问题
I need to break from foldl. Here is a dummy example how to break from fold when I count sum of values in a list and meet too big value (i.e. 10)
L = [1,2,3,4,10,5,6,7],
Res =
try
lists:foldl(
fun(I, Value) ->
if (I < 10) ->
Value + I;
true ->
throw({too_big_value, Value})
end
end,
0, L)
catch
throw:{too_big_value, Value} -> Value
end,
Res.
I know this example is artificial but are there any nice method to break out fold (I know that fold always scan the whole structure)?
Please note, that i need to retrieve correct data even if i break from fold.
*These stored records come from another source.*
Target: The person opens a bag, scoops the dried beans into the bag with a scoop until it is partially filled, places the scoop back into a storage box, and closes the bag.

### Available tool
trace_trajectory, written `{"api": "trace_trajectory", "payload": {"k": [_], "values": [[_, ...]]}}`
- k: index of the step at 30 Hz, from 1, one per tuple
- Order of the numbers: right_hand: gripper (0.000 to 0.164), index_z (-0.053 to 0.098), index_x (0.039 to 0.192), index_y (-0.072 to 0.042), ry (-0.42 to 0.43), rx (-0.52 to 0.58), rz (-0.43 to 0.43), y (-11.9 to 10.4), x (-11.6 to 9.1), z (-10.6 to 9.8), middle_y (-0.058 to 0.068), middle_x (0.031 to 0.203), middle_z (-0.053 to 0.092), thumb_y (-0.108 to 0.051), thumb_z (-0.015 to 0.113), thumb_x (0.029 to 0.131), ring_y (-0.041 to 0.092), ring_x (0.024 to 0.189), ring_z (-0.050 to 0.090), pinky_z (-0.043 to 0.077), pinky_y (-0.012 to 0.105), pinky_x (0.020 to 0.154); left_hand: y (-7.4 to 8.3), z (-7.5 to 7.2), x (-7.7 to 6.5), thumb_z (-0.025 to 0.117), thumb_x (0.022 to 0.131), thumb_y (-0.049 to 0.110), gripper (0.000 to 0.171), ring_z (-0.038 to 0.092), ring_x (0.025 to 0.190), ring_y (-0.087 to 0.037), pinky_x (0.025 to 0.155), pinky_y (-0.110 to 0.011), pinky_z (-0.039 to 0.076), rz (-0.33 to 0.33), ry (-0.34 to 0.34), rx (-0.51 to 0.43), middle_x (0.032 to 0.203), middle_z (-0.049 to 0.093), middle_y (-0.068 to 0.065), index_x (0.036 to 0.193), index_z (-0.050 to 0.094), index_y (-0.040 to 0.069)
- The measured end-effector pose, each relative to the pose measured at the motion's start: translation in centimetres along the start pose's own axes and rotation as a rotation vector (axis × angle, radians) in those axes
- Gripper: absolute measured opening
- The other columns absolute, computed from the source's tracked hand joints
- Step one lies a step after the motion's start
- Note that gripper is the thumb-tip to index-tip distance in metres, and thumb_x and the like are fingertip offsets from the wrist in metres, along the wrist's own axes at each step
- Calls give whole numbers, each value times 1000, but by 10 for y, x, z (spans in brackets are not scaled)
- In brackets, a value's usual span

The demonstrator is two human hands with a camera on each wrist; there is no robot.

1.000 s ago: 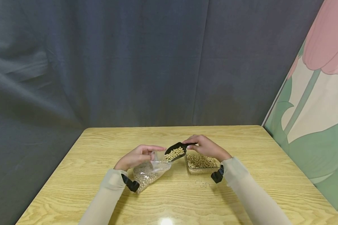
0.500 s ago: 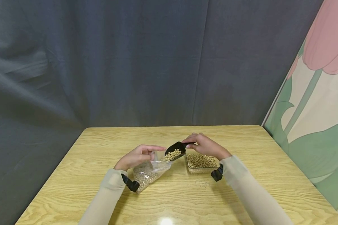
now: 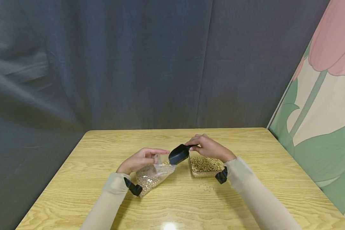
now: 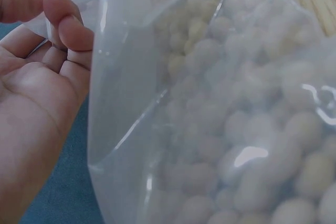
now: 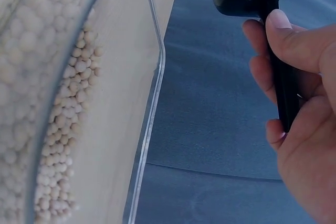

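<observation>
My right hand (image 3: 208,149) grips the handle of a black scoop (image 3: 179,154), its thumb and fingers wrapped round it in the right wrist view. The scoop's bowl tips down to the left over the mouth of a clear plastic bag (image 3: 158,179), and no beans show in the bowl. Round pale yellow beans (image 4: 273,150) fill much of the bag, which leans on the table. With curled fingers my left hand (image 3: 139,162) pinches the bag's upper edge, its index finger stretched toward the scoop. A few beans (image 3: 166,163) show at the bag's mouth.
Right of the bag, under my right forearm, stands a clear rectangular container (image 3: 204,174) of the same beans. A faint pale mark (image 3: 206,187) shows on the wooden table (image 3: 172,204) in front of it. A dark curtain (image 3: 149,70) hangs behind.
The scoop has tilted further to the left and its beans have slid out into the bag's mouth. My right hand has risen slightly; the left hand and bag stay put.
</observation>
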State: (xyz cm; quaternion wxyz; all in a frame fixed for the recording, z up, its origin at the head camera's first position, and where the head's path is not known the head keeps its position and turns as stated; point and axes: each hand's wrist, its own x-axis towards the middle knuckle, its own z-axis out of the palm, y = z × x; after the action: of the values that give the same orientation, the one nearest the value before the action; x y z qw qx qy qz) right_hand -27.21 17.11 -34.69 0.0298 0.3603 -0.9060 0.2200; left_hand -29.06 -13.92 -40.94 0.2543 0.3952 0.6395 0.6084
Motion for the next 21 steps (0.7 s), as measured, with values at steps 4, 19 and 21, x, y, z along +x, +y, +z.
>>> {"api": "trace_trajectory", "payload": {"k": [4, 19, 21], "values": [[28, 70, 118, -7, 9, -29, -25, -1, -1, -2, 6, 110, 70, -9, 64, 90, 21, 96, 60, 37, 39, 84, 0, 0, 0, 44, 98, 0, 45, 51, 74, -9, 71, -32, 46, 0, 0, -5, 113, 57, -18, 142, 40, -7], [28, 69, 118, -5, 74, 6, -23, 13, -13, -4, 9, 112, 70, -9, 63, 91, 24, 103, 62, 48, 44, 87, -2, 0, 1, 43, 96, -3, 45, 51, 75, -6, 73, -24, 47, 9, 3, 8, 114, 60, 1, 140, 43, -8], [28, 69, 118, -5, 83, 7, -19, 16, -16, -5, 10, 113, 70, -8, 63, 91, 25, 103, 63, 49, 44, 87, -2, 0, 1, 43, 96, -2, 44, 52, 75, -6, 73, -24, 47, 12, 4, 11, 116, 60, 0, 140, 43, -8]]}}
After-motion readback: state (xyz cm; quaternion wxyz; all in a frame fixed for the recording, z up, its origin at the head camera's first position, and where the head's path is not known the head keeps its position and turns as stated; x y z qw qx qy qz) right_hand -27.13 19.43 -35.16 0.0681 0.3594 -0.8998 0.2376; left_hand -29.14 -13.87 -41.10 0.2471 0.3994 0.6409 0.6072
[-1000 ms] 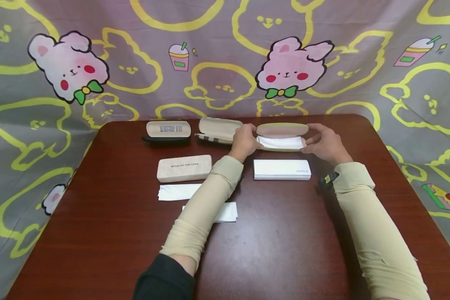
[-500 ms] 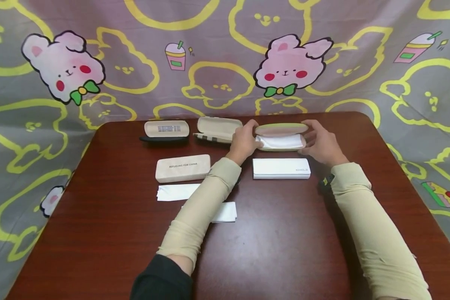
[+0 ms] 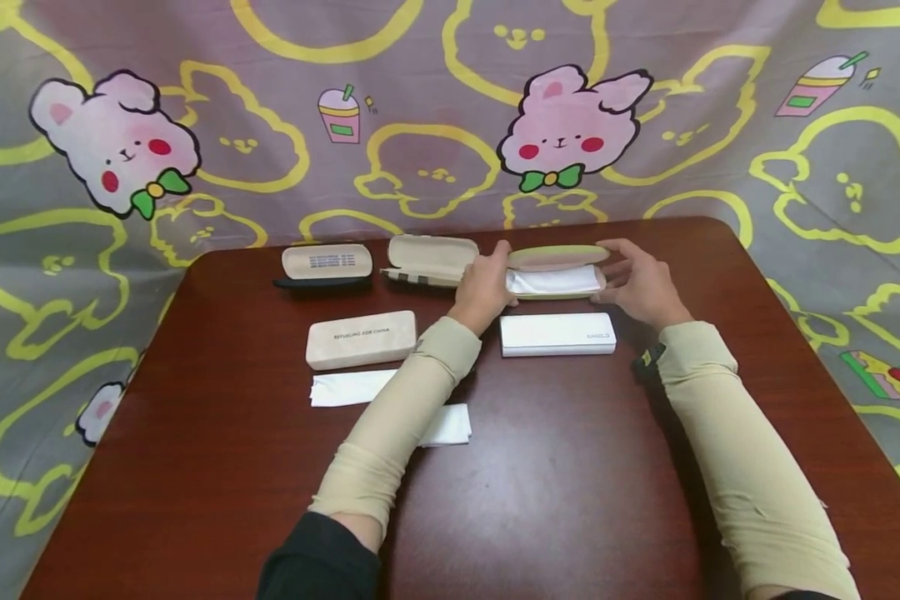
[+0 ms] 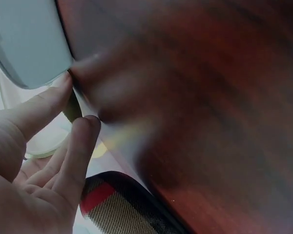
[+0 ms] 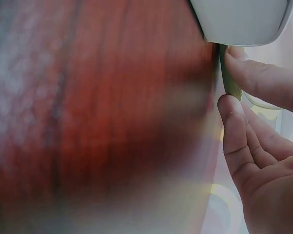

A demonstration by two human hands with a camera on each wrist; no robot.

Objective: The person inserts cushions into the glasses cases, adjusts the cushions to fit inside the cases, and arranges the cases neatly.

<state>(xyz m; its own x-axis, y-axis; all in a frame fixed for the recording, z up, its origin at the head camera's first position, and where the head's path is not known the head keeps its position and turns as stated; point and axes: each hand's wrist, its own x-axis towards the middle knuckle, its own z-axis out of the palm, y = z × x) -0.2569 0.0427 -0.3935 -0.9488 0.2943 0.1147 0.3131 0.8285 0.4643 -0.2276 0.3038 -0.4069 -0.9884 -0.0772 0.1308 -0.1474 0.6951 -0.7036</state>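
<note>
An open yellow-green glasses case (image 3: pixel 556 252) lies near the far edge of the table, its lid raised. Inside it is a folded white cloth (image 3: pixel 553 280). My left hand (image 3: pixel 483 289) holds the left end of the case, and my right hand (image 3: pixel 640 285) holds the right end. The right wrist view has the green rim (image 5: pixel 230 78) between thumb and fingers. In the left wrist view, the thumb and fingers stand on either side of the case's green edge (image 4: pixel 72 107). Directly in front sits a closed white glasses case (image 3: pixel 557 335).
To the left stand an open plaid case (image 3: pixel 433 257) and an open black case (image 3: pixel 326 262). A closed beige case (image 3: pixel 362 339) lies nearer, with white cloths (image 3: pixel 351 387) in front, partly hidden by the left forearm. A patterned curtain (image 3: pixel 270 200) hangs behind the table (image 3: pixel 157 467).
The lid of the green case has tipped somewhat forward since the first frame. Both hands stay at its ends. The whole head view has shifted slightly.
</note>
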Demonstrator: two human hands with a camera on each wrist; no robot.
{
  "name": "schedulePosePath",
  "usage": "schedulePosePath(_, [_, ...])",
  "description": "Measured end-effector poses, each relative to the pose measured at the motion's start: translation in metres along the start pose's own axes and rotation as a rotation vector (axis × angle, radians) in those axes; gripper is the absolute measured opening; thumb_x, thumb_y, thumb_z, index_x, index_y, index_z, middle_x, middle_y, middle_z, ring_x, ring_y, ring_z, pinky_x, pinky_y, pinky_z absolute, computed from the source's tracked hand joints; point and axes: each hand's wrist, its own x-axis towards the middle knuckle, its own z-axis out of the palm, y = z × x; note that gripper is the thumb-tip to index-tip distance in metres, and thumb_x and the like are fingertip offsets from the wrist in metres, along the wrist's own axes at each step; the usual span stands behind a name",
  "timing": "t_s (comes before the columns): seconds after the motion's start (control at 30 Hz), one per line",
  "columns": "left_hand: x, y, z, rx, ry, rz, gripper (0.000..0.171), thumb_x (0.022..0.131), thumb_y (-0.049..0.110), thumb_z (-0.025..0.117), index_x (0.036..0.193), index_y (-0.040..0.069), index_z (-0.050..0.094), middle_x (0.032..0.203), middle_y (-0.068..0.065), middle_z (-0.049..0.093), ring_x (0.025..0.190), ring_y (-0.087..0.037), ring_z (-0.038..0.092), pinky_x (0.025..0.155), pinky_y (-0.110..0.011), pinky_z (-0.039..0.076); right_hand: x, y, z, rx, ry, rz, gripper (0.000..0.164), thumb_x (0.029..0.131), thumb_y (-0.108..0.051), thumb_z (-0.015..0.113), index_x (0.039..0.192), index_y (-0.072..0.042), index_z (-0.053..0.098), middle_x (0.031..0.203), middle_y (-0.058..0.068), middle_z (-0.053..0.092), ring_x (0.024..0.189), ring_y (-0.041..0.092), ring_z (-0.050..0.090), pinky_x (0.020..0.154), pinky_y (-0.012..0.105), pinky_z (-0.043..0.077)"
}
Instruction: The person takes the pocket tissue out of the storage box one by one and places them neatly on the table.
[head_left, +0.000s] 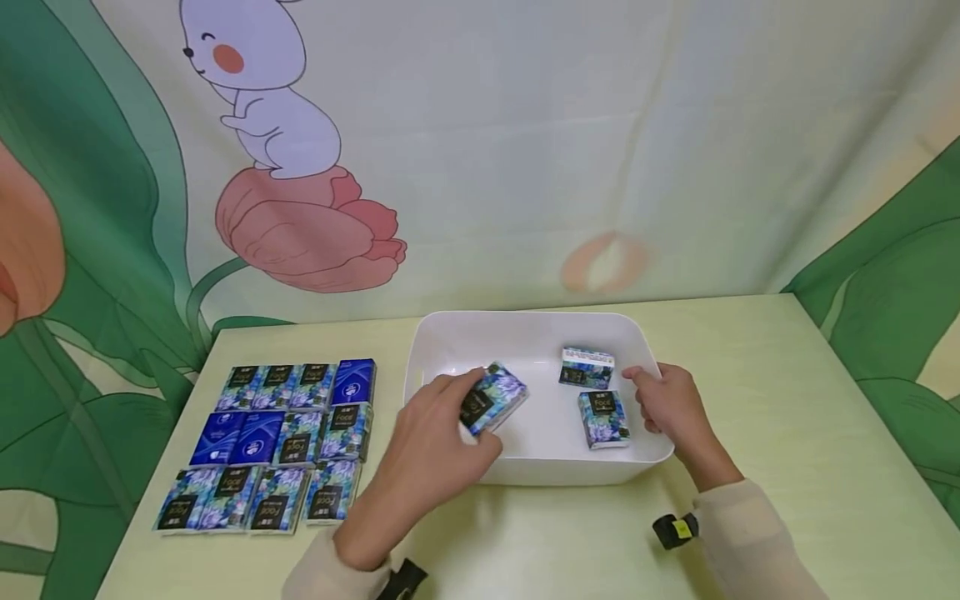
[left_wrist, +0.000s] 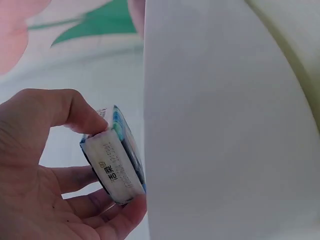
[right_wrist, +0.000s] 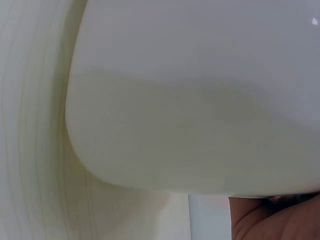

In this case i should get data from previous iteration (as it done in my example).
回答1:
You're doing it right, using a throw with try/catch for nonlocal return. If the function looked at the return value from the fun to decide whether or not to continue, it wouldn't be foldl anymore.
回答2:
Just curious, what is the point of using foldl here? If you need to break out, use recursion, foldl is not designed for it.
main([]) ->
L = [1,2,3,4,5,10,6,7],
io:format("[~w]", [s(L, 0)]).
s([], S) ->
S;
s([H|T], S) ->
if (H < 10) ->
s(T, S + H);
true ->
S
end.
Update:
Another options is to use takewhile:
lists:foldl(fun(E, A) -> A + E end, 0, lists:takewhile(fun(E) -> E < 10 end, L))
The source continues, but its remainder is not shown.